(Task): Write out the whole listing exactly; no images belong in it.

--- Data Enclosed Below ---

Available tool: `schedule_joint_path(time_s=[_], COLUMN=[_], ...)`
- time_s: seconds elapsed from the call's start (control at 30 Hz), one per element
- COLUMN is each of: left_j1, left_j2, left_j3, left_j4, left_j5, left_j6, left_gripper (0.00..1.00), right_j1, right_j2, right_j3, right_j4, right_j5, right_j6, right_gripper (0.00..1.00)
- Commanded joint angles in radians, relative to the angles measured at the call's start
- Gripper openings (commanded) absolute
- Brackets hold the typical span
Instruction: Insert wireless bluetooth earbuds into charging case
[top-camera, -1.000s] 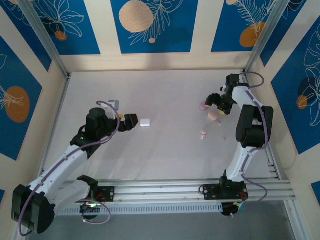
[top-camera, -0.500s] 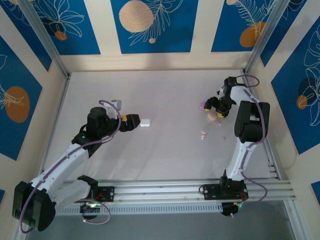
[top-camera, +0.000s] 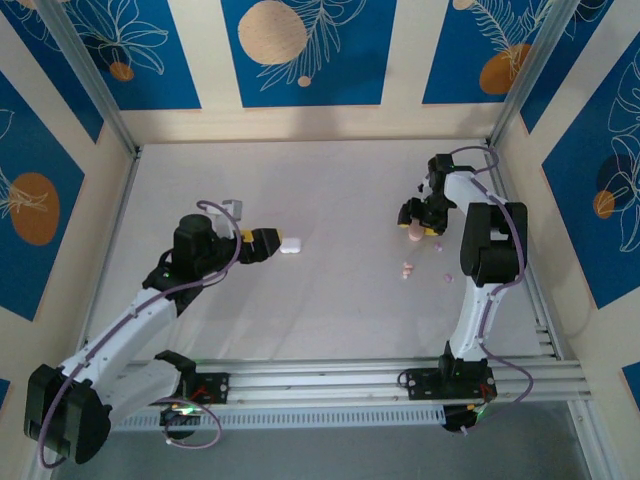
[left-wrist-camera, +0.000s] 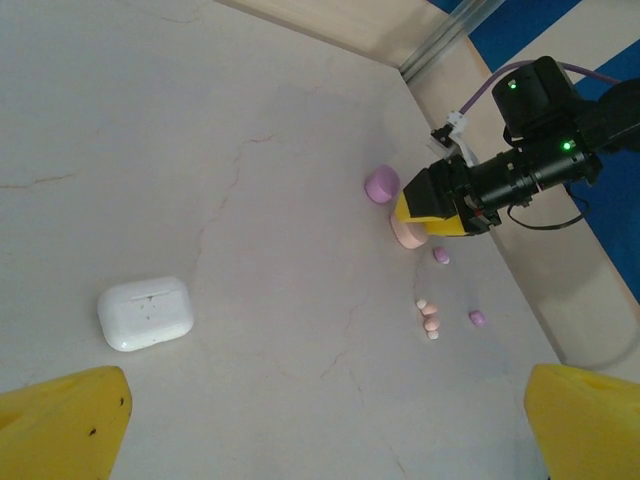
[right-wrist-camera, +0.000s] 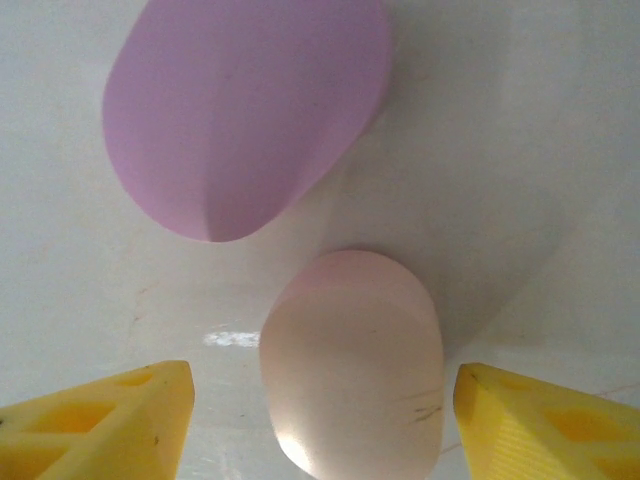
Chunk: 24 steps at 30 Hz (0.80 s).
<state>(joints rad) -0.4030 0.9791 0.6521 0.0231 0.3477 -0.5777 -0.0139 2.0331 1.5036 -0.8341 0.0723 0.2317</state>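
While straddling the shut pink case (right-wrist-camera: 350, 370) with right gripper (right-wrist-camera: 322, 385) jaws apart and clear of it, note left gripper (left-wrist-camera: 325, 390) spread wide before shut white case (left-wrist-camera: 145, 312), earbuds (left-wrist-camera: 428, 318) loose on table (left-wrist-camera: 250, 120) near pink case.

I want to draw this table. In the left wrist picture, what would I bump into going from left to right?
white case → purple case → pale pink earbuds → small purple piece
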Motion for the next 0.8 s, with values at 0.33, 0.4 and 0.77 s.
schedule_joint_path(time_s=[0.33,0.4,0.77], left_j1=[0.009,0.009,0.009], left_j2=[-0.027,-0.030,-0.046], left_j3=[-0.016,-0.015,-0.017], left_j4=[0.032,0.025,0.013], left_j5=[0.015,0.009,0.004], left_j6=[-0.021,-0.020,-0.016], left_gripper=[1.00,1.00,1.00], right_j1=[0.005,0.007,0.042], right_j2=[0.038,0.039,0.028], right_j3=[0.031,0.032,0.030], right_j4=[-0.017,-0.022,-0.036], right_j5=[0.007,0.007,0.082], right_j6=[0.001,-0.001,-0.003], right_gripper=[0.58,0.58,0.47])
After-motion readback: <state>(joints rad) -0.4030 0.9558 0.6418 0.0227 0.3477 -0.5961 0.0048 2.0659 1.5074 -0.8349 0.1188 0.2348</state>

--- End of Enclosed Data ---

(Response):
Available tool: `schedule_joint_path(time_s=[_], COLUMN=[_], ...)`
- time_s: seconds elapsed from the call's start (control at 30 Hz), one per element
- COLUMN is each of: left_j1, left_j2, left_j3, left_j4, left_j5, left_j6, left_gripper (0.00..1.00), right_j1, right_j2, right_j3, right_j4, right_j5, right_j6, right_gripper (0.00..1.00)
- Commanded joint angles in radians, relative to the angles measured at the call's start
- Gripper openings (commanded) absolute
- Brackets hold the typical span
Instruction: Insert wireless bluetooth earbuds into charging case
[top-camera, -1.000s] 
[top-camera, -0.500s] 
[top-camera, +0.000s] 
[left-wrist-camera, +0.000s] 
[right-wrist-camera, +0.000s] 
Chunk: 24 steps at 30 Hz (0.80 s).
<state>(joints rad) -0.4030 0.9791 0.6521 0.0231 0.3477 -0.5777 -0.0139 2.0331 1.5036 -0.8341 0.0723 0.2317</state>
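While straddling the shut pink case (right-wrist-camera: 350, 370) with right gripper (right-wrist-camera: 322, 385) jaws apart and clear of it, note left gripper (left-wrist-camera: 325, 390) spread wide before shut white case (left-wrist-camera: 145, 312), earbuds (left-wrist-camera: 428, 318) loose on table (left-wrist-camera: 250, 120) near pink case.

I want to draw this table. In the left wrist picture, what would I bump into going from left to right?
white case → purple case → pale pink earbuds → small purple piece
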Motion for the next 0.8 s, with values at 0.33, 0.4 and 0.77 s.
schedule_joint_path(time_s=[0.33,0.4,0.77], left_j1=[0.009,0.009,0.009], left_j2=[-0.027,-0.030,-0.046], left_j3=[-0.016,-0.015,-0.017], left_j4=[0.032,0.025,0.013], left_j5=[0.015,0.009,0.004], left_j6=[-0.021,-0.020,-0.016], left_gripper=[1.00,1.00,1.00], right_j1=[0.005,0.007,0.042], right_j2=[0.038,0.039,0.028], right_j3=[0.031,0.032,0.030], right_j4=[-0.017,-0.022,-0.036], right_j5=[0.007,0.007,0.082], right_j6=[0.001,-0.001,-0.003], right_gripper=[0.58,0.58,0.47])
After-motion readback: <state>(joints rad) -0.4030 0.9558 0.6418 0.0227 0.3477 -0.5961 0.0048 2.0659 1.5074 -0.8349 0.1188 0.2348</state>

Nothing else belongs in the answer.